» Problem to work on
With the images removed, return every line below exactly as it reads.

Stored items from a collection:
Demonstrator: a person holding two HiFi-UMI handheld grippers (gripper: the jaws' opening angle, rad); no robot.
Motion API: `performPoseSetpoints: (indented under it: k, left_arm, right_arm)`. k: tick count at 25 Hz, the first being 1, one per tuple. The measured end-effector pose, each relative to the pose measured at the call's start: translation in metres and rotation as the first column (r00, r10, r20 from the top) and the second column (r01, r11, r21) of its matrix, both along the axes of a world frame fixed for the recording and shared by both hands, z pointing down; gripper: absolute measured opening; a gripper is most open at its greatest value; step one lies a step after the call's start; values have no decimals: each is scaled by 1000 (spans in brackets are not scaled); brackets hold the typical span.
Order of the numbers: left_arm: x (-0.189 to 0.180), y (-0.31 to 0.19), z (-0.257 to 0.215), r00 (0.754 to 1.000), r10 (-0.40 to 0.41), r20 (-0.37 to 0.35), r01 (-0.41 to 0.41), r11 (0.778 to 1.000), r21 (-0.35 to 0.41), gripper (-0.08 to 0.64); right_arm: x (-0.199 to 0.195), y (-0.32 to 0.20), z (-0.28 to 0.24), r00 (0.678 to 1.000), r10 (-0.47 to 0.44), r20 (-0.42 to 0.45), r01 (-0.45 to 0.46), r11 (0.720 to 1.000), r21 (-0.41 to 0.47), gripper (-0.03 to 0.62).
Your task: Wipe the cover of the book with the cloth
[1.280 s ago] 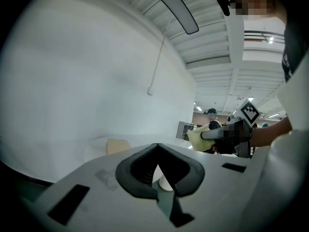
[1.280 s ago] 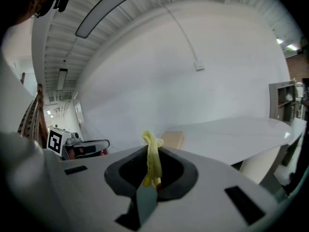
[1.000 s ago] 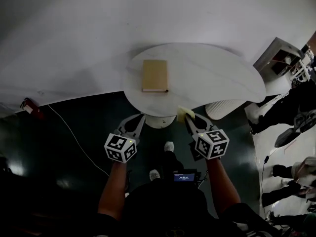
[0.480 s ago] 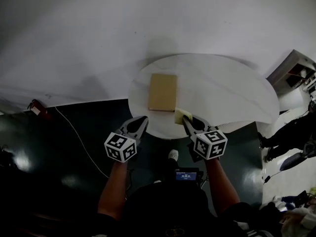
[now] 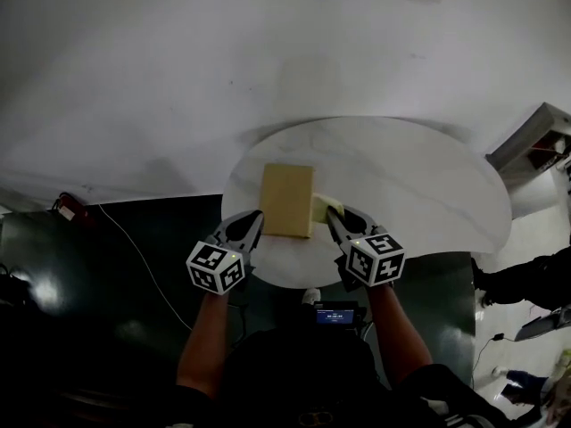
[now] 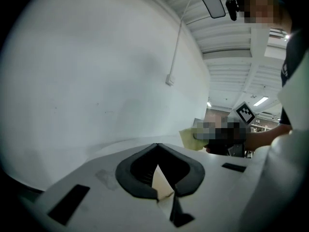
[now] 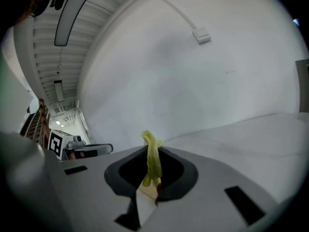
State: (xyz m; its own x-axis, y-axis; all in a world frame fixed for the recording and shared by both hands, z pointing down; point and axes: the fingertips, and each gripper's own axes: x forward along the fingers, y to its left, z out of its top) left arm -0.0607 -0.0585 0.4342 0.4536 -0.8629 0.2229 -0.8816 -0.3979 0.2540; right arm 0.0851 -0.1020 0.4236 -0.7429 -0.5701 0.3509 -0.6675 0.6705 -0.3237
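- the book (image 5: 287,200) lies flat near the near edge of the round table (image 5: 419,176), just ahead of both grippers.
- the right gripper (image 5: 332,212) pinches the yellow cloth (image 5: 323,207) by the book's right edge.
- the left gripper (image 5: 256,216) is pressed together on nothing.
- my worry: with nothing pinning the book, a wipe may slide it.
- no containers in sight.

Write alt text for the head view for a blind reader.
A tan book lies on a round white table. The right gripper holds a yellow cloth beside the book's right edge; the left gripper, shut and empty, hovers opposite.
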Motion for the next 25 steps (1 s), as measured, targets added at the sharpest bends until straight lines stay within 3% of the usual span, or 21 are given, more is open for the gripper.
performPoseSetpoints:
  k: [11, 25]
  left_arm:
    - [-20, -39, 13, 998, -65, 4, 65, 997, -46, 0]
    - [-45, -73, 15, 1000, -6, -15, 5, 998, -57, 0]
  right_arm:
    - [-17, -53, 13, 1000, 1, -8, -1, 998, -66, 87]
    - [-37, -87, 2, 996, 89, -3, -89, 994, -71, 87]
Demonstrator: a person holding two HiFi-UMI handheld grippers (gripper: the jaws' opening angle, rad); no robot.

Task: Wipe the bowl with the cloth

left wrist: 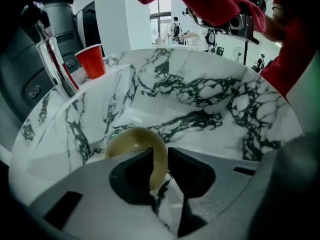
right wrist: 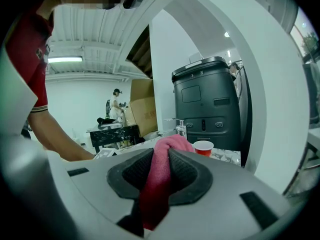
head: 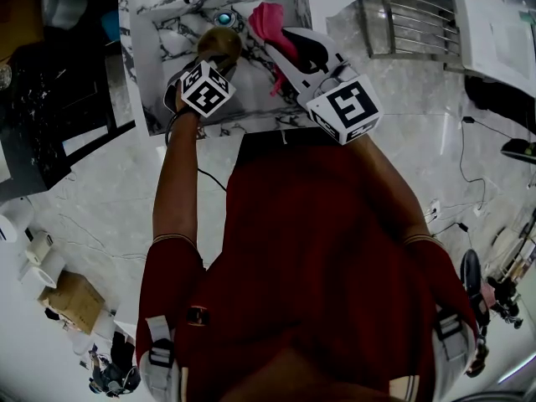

» Solution to this task
Demonstrator: a person holding two HiFi-UMI handheld grippers (gripper: the jaws' opening angle, rad); no robot.
Motion API: `performPoseSetpoints: (indented under it: k, left_arm, right_arm)`. k: tick count at 25 Hz, the first being 1, one per tuple. The measured end-effector pose, each relative to the pose measured at the call's start: translation in metres and rotation as the first column (r00, r10, r20 from the top) and the second column (r01, r11, r21) of its matrix, both along the axes of a world frame fixed for the recording and shared by both hands, z pointing down; gripper: absolute measured opening; a gripper is most open at its greatest value; step one lies a step after the call's start; values have no decimals: each is scaled by 1000 (spans in brackets are not scaled); brackets hold the typical span.
Order of the numbers: left_arm: x (-0.189 to 0.180), y (-0.31 to 0.19), z (-0.257 to 0.215), r00 (0.754 to 1.000), r10 (-0.40 to 0.41), r20 (-0.37 to 0.35), r01 (-0.41 to 0.41), r11 (0.778 to 1.000), r21 (-0.35 to 0.41), gripper (-0.08 to 0.64); right_arm: x (-0.199 to 0.195), y (-0.32 to 0.20), z (-0.28 to 0.24), r00 (0.678 to 1.000), r10 (-0.47 to 0.44), r20 (-0.42 to 0.45), r01 (-0.45 to 0.46), r11 (0.720 to 1.000), r21 (-0.41 to 0.47), gripper (-0.03 to 0.62).
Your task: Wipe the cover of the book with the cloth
[1.280 s ago] 
[1.280 s ago] 
[1.000 s ago] 
[0.480 s ago] 
[now] 
[now] 
[now] 
State: (xyz m; its own x-axis, y-axis; all in a world frame fixed for the recording and shared by both hands, z pointing down; point and axes: the fingertips, and each gripper's own axes: x forward along the fingers, y to its left, z out of its top) left arm -0.0607 -0.0585 0.4342 0.4536 -0.8629 0.2229 -0.8816 -0.3979 0.2540; right arm 0.0851 -0.1020 0.4236 -0.7429 -0.5701 0.3509 -0.6675 0.6705 -0.3237
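- the book (image 5: 287,200) lies flat near the near edge of the round table (image 5: 419,176), just ahead of both grippers.
- the right gripper (image 5: 332,212) pinches the yellow cloth (image 5: 323,207) by the book's right edge.
- the left gripper (image 5: 256,216) is pressed together on nothing.
- my worry: with nothing pinning the book, a wipe may slide it.
- no containers in sight.

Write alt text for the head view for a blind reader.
A tan book lies on a round white table. The right gripper holds a yellow cloth beside the book's right edge; the left gripper, shut and empty, hovers opposite.
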Motion for the next 25 steps (1 s), as measured, targets added at the sharpest bends until straight lines stay within 3% of the usual span, or 21 are given, more is open for the gripper.
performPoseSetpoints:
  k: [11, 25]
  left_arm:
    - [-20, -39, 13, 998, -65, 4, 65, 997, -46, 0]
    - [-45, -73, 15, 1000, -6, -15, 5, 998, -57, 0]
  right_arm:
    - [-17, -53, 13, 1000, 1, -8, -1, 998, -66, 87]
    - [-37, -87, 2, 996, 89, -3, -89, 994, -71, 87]
Demonstrator: a person holding two HiFi-UMI handheld grippers (gripper: the jaws' opening angle, rad); no robot.

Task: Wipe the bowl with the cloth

left wrist: 
right wrist: 
head: 

The answer requires no additions.